There is a cosplay event I wanna go to, and I'm excited because I've never cosplayed. But mydad may be in Qatar soon, so when mom says "I don't know", I'm the smart one for saying "It can't happen". She says he could come back earlier, but for the moment, I give up. Actually, for the next 3 months, I'll quit before I try. It's best anyways. Mom can't drive to Abu Dhabi on her own, she's too scared. It's pointless, anyways. I've failed far too many times, in a few years only, I'll reach 0. there may be creeps or someone who could do bad stuff to me, and Abu Dhabi is 1 hr away from my house, she's scared of driving that far, and who knows, maybe Joseph's hair is too tough even with hairspray and styling, and even then, I don't think I can go anyways because a disaster may happen. It's okay. I've failed exams, I've failed 2 art competitions already, I lack friends even though it's been many years to even have one, I look bad anyways, I'm stupid, so the best thing is to just wake up, brush my teeth, watch YouTube, and call it a day. I'll not even watch JoJo with mom, it's a dumb anime anyways.

I'll do what other kids do on weekends, wake up, brush teeth, watch videos for hours, eat food, watch some more videos, sleep, walk around in the house, watch some more, eat snacks, watch more. I did it for 2 months of summer break, and even though I hated it, I'm used to it. There's no use wishing for a unicorn, especially when a horse feels impossible too. Johnny Joestar became below 0, he was in the negative, he hated it, but he's used to it. It's impossible to even have a cow, that's how stupid this shit is. It's okay, I'm a failure anyways. I thought life would be more humble because I wasn't very successful, just decent, so it's fine. Failure becomes painless, and painlessness increases when you don't hope and you don't even try. My Johnny doll will probably suck in the future when I finish him, so I won't finish. Johnny at least had Gyro. I've never had anyone my age for 7 years, so why bother trying to dress up, trying to succeed in exams this time, finish Johnny, or even try anything new? It's pointless, anyways. Life becomes so unpredictable, doing nothing feels like a nice change. I don't even have 1 Gyro, 1 friend who tries to care.

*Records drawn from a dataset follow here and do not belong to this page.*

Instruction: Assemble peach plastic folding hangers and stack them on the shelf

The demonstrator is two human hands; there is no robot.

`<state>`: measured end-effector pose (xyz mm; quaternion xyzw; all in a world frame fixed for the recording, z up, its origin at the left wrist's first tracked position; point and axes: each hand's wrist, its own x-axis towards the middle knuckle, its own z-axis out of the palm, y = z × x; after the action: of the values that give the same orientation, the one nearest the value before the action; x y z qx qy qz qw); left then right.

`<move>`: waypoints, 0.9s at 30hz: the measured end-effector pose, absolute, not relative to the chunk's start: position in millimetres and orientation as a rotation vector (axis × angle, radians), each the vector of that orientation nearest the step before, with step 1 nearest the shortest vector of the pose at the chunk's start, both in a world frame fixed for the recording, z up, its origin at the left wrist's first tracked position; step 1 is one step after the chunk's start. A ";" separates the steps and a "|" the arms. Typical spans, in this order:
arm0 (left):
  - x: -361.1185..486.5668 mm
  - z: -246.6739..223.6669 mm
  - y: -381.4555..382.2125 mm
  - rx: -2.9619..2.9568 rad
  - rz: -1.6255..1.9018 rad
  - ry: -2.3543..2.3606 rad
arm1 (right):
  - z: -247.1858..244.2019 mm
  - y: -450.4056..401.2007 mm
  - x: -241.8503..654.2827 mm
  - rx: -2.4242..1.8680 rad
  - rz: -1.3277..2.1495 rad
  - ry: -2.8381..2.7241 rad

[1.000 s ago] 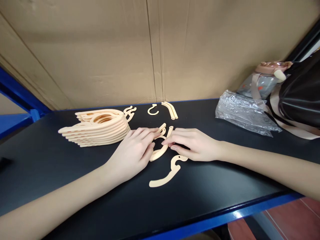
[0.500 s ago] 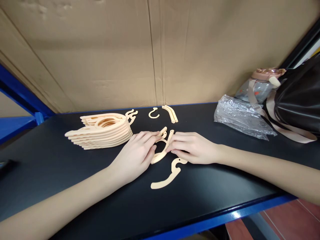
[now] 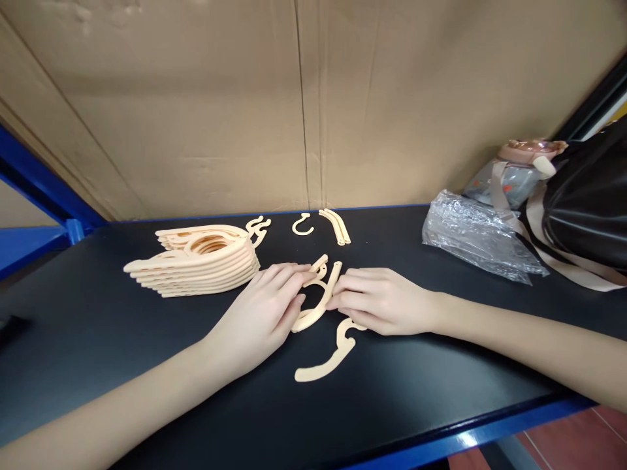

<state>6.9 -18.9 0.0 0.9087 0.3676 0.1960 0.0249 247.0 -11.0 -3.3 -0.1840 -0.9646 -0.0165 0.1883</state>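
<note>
Cream plastic folding-hanger parts (image 3: pixel 326 297) lie joined in a ring-like shape on the black tabletop between my two hands. From the left side, my left hand (image 3: pixel 267 303) is closed on them, fingertips over the upper left piece and thumb near the lower left edge. My right hand (image 3: pixel 385 301) pinches the curved right arm of the same hanger; its lower fingers are partly hidden. Just below my right hand lies a loose curved hanger arm (image 3: pixel 326 367) with a hook-shaped end, its upper tip partly covered by the hand.
A stack of cream hangers (image 3: pixel 196 267) stands at left, with small hooks (image 3: pixel 258 228) behind it. Farther back lie a single hook (image 3: pixel 302 225) and slim curved strips (image 3: pixel 337 227). At right are a clear plastic bag (image 3: pixel 477 235), a bottle (image 3: pixel 519 173) and a black bag (image 3: pixel 588 202).
The view has shifted slightly, so the tabletop things appear a little lower. Both hands keep their hold on the hanger parts, with little visible movement.
</note>
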 end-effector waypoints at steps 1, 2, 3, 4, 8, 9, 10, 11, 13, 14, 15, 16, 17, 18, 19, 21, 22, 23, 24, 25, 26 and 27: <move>6.1 -0.2 -18.9 2.803 0.610 1.135 | -2.7 -11.4 246.8 -0.497 -0.091 -2.725; 5.2 -0.6 -18.8 2.797 0.609 1.131 | -2.2 -11.8 246.6 -0.485 -0.138 -2.739; 4.3 -1.2 -18.4 2.793 0.608 1.127 | -1.7 -12.2 246.5 -0.480 -0.185 -2.752; 3.5 -2.1 -17.9 2.792 0.605 1.121 | -1.4 -12.4 246.5 -0.478 -0.226 -2.763; 1.3 -5.7 -14.6 2.799 0.561 1.091 | -1.8 -12.2 247.2 -0.477 -0.285 -2.767; 1.2 -6.1 -13.9 2.800 0.557 1.088 | -2.2 -11.9 247.4 -0.477 -0.277 -2.764; 1.1 -6.1 -13.3 2.801 0.555 1.089 | -2.6 -11.6 247.7 -0.478 -0.269 -2.763; 1.2 -5.9 -12.9 2.802 0.560 1.090 | -2.9 -11.3 248.0 -0.478 -0.261 -2.764; 1.2 -5.0 -12.9 2.801 0.566 1.091 | -3.3 -10.8 248.4 -0.479 -0.263 -2.763; 1.1 -4.5 -13.2 2.799 0.563 1.093 | -3.4 -10.6 248.6 -0.480 -0.265 -2.765; 1.0 -4.1 -13.5 2.795 0.556 1.096 | -3.4 -10.4 248.7 -0.481 -0.268 -2.767; 0.8 -3.9 -13.9 2.791 0.546 1.097 | -3.4 -10.3 248.8 -0.482 -0.270 -2.769; 0.6 -3.9 -14.2 2.786 0.539 1.097 | -3.3 -10.1 248.9 -0.484 -0.267 -2.773; 0.4 -4.2 -14.3 2.782 0.530 1.098 | -3.2 -10.0 249.0 -0.487 -0.262 -2.775; 0.4 -4.7 -14.4 2.781 0.526 1.098 | -3.1 -9.9 248.9 -0.488 -0.257 -2.774; 0.8 -5.9 -14.2 2.789 0.526 1.090 | -3.0 -9.6 248.8 -0.489 -0.249 -2.760; 1.1 -6.4 -14.1 2.798 0.527 1.085 | -3.0 -9.4 248.6 -0.488 -0.246 -2.751; 1.6 -6.8 -14.1 2.811 0.527 1.077 | -3.0 -9.2 248.5 -0.486 -0.244 -2.744; 2.1 -7.1 -14.1 2.826 0.529 1.066 | -3.1 -9.1 248.3 -0.484 -0.240 -2.738; 2.5 -7.1 -14.3 2.839 0.530 1.057 | -3.1 -9.1 248.1 -0.483 -0.235 -2.734; 2.9 -7.0 -14.6 2.850 0.528 1.052 | -3.2 -9.1 248.0 -0.484 -0.227 -2.731; 3.2 -6.8 -15.0 2.858 0.527 1.048 | -3.2 -9.3 247.9 -0.486 -0.220 -2.727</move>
<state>3.2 -15.0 -6.8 0.9248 0.3390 0.1705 0.0259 247.9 -9.3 -3.2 -0.1719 -0.9653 -0.0777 0.1804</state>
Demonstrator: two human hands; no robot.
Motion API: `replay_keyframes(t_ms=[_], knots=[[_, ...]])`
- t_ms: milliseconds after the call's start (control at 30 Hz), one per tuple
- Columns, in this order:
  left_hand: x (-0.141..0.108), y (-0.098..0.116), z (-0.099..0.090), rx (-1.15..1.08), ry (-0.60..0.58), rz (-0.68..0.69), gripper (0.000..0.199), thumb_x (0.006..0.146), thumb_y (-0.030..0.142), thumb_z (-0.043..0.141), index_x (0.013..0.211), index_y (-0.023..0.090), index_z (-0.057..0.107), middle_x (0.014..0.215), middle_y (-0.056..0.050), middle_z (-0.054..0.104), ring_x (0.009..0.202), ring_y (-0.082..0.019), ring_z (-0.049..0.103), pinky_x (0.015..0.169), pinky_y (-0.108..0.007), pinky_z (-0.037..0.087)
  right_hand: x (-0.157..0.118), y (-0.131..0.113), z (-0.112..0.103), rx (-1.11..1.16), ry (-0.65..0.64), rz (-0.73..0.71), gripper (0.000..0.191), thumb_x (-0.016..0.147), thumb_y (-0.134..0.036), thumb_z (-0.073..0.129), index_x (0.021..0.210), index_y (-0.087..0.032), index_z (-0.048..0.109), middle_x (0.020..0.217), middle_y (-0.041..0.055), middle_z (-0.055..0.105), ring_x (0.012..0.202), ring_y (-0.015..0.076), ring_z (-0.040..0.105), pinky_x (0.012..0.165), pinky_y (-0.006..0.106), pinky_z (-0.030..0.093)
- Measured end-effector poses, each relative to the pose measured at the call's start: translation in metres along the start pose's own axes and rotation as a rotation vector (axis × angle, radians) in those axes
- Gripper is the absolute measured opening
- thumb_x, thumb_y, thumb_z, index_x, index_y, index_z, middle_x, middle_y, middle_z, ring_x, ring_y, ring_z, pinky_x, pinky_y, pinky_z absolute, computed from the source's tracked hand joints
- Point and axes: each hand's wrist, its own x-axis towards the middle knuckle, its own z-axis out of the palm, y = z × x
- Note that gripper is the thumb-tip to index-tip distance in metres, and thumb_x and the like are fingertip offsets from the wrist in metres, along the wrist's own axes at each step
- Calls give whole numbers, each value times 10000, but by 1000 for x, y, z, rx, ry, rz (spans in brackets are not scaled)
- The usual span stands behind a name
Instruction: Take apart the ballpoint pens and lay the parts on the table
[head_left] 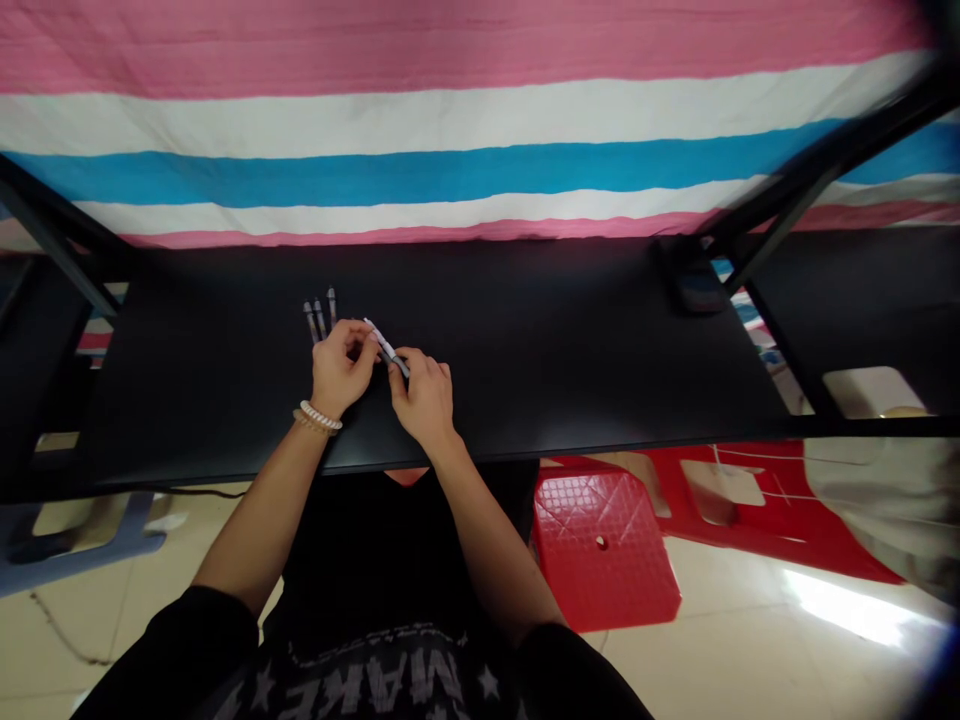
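A slim pen [381,339], white along one part and grey toward its lower end, lies at a slant between my two hands above the black table. My left hand [341,368], with two coiled bands at the wrist, pinches at the pen's upper left side with thumb and forefinger. The fingers of my right hand [426,396] are closed round its lower grey end. Just beyond my left hand, three dark-and-clear pens [318,318] lie side by side on the table, their near ends hidden behind that hand.
The black table [570,340] stretches to both sides, with a dark flat object [696,285] at its right rear corner. Behind it hangs a striped cloth [450,175]. Metal struts [787,215] rise at the sides. A red stool [604,550] stands below, right of my body.
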Motion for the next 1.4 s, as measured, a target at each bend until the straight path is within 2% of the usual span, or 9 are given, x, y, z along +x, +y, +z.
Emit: replay_keyframes(t_ms=[267, 533, 633, 767, 867, 1033, 1133, 1233, 1400], knots=[[-1, 4, 0, -40, 12, -32, 123, 887, 285, 659, 964, 189, 642, 766, -25, 728, 601, -146, 702, 551, -238, 537, -2, 3, 1, 117, 62, 17, 225, 1024, -222, 463, 1176, -167, 620, 1116, 112, 725, 1013, 255, 674, 897, 371, 463], [-3, 8, 1, -135, 51, -91, 147, 878, 312, 686, 948, 187, 652, 744, -32, 724, 590, -161, 702, 534, -251, 535, -3, 10, 4, 332, 207, 102, 259, 1035, -316, 426, 1102, -189, 641, 951, 79, 732, 842, 213, 708, 790, 328, 537], [-3, 8, 2, -141, 97, -89, 167, 871, 309, 703, 963, 179, 651, 784, -39, 732, 656, -162, 729, 609, -256, 572, -4, 11, 5, 408, 297, 126, 284, 1036, -361, 427, 1115, -188, 639, 910, 65, 723, 790, 201, 705, 744, 317, 548], [-1, 8, 4, -216, 212, -85, 289, 852, 348, 744, 1053, 173, 633, 956, -81, 745, 843, -182, 758, 790, -300, 613, -5, 10, 4, 444, 372, 105, 292, 1030, -375, 437, 1110, -187, 646, 853, 51, 705, 737, 189, 691, 712, 310, 551], [1, 8, 6, -351, 230, -100, 403, 810, 394, 789, 1106, 184, 614, 1083, -109, 731, 945, -199, 752, 856, -330, 620, -4, 9, 3, 432, 376, 75, 286, 1027, -371, 438, 1100, -194, 650, 848, 51, 703, 732, 189, 688, 721, 315, 555], [2, 12, 6, -556, 96, -254, 541, 808, 434, 790, 1248, 203, 576, 1150, -134, 739, 925, -217, 769, 801, -327, 640, -4, 10, 4, 436, 321, 22, 277, 1027, -359, 439, 1104, -197, 649, 884, 56, 711, 761, 189, 696, 747, 315, 559], [3, 14, 5, -611, 60, -307, 503, 793, 435, 805, 1185, 200, 594, 1122, -133, 755, 945, -234, 770, 780, -333, 647, -4, 11, 5, 440, 279, 12, 281, 1025, -369, 442, 1108, -203, 653, 904, 60, 717, 778, 192, 701, 759, 318, 562], [4, 15, 4, -706, 20, -343, 478, 764, 431, 831, 1096, 201, 575, 1000, -106, 780, 939, -254, 774, 817, -397, 649, -3, 11, 5, 436, 258, 12, 291, 1022, -372, 442, 1131, -203, 653, 861, 50, 717, 752, 194, 702, 754, 325, 566], [6, 18, 3, -786, 4, -373, 484, 706, 410, 879, 990, 205, 545, 896, -68, 786, 926, -258, 778, 844, -428, 647, -2, 12, 6, 506, 196, 27, 295, 1018, -381, 463, 1150, -197, 651, 815, 38, 724, 698, 181, 709, 707, 308, 576]])
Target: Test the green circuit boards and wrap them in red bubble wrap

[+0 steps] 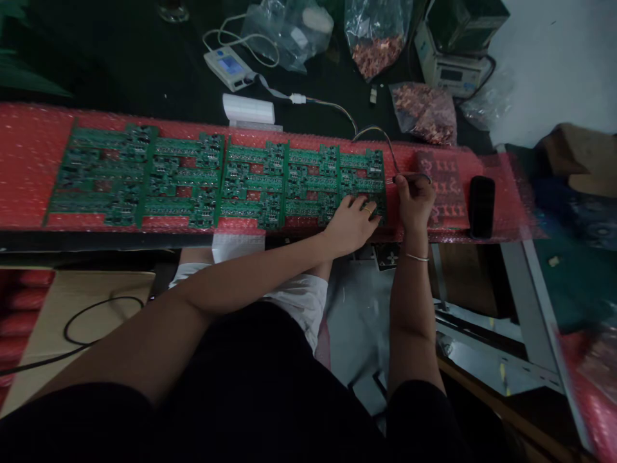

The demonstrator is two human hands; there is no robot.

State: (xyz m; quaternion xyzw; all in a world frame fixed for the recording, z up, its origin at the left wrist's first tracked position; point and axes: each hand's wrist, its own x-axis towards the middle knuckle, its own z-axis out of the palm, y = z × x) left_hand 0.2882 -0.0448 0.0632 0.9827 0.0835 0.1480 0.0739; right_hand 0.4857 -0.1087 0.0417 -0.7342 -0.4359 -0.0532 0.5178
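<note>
Several green circuit board panels [255, 183] lie in a row on red bubble wrap [29, 167]. My left hand [351, 225], with a ring on one finger, rests its spread fingers on the lower part of the rightmost panel. Just right of that panel, my right hand [415, 196] pinches the end of a thin wired cable [380, 130], its tip pointing at the panel's right edge. The cable runs through a white connector [298, 98] to a small white device [229, 67] with a lit screen.
A black phone [481, 207] lies on the wrap at the right. Behind are bags of copper-coloured parts [424, 110], a clear plastic bag [289, 32], a white roll [248, 108] and a boxy instrument [450, 74]. Cardboard [77, 308] and a black cable are at lower left.
</note>
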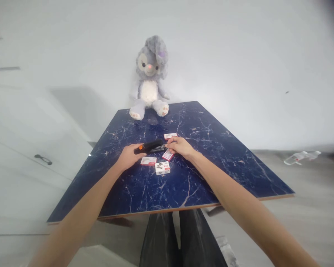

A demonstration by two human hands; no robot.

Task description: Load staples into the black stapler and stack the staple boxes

If I'm worth nothing, I'm in peace. The acceptance of nothing is peace

I mean, one book said people are allowed to think low of you, so I can do it as well. I have no idea why mom cares so much. Her daughter failed her exams, can't go to IGCSE for that reason, failed 2 art competitions, looks hideous, has no friends, has no outstanding achievements not even one, I spend her money on figures and books, with dumb comics or dumb art instead of successful business books for the future, so why does she still care? Now living is the only dumb thing I'm good at. DIO was right about "Heaven", if I knew my fate, I'd have accepted my fate to the negative numbers more easily.

I haven't changed. I'm convinced I'll never change. That's fine. Change is meant to be scary anyways. Stagnancy is sometimes the best outcome.

I’m done and convinced nothing will change. I'll still fail miserable until I decide my life is pointless, therefore I'll die somehow.

Why do you still care? I’m worth as much as fucking dog-shit, anyways.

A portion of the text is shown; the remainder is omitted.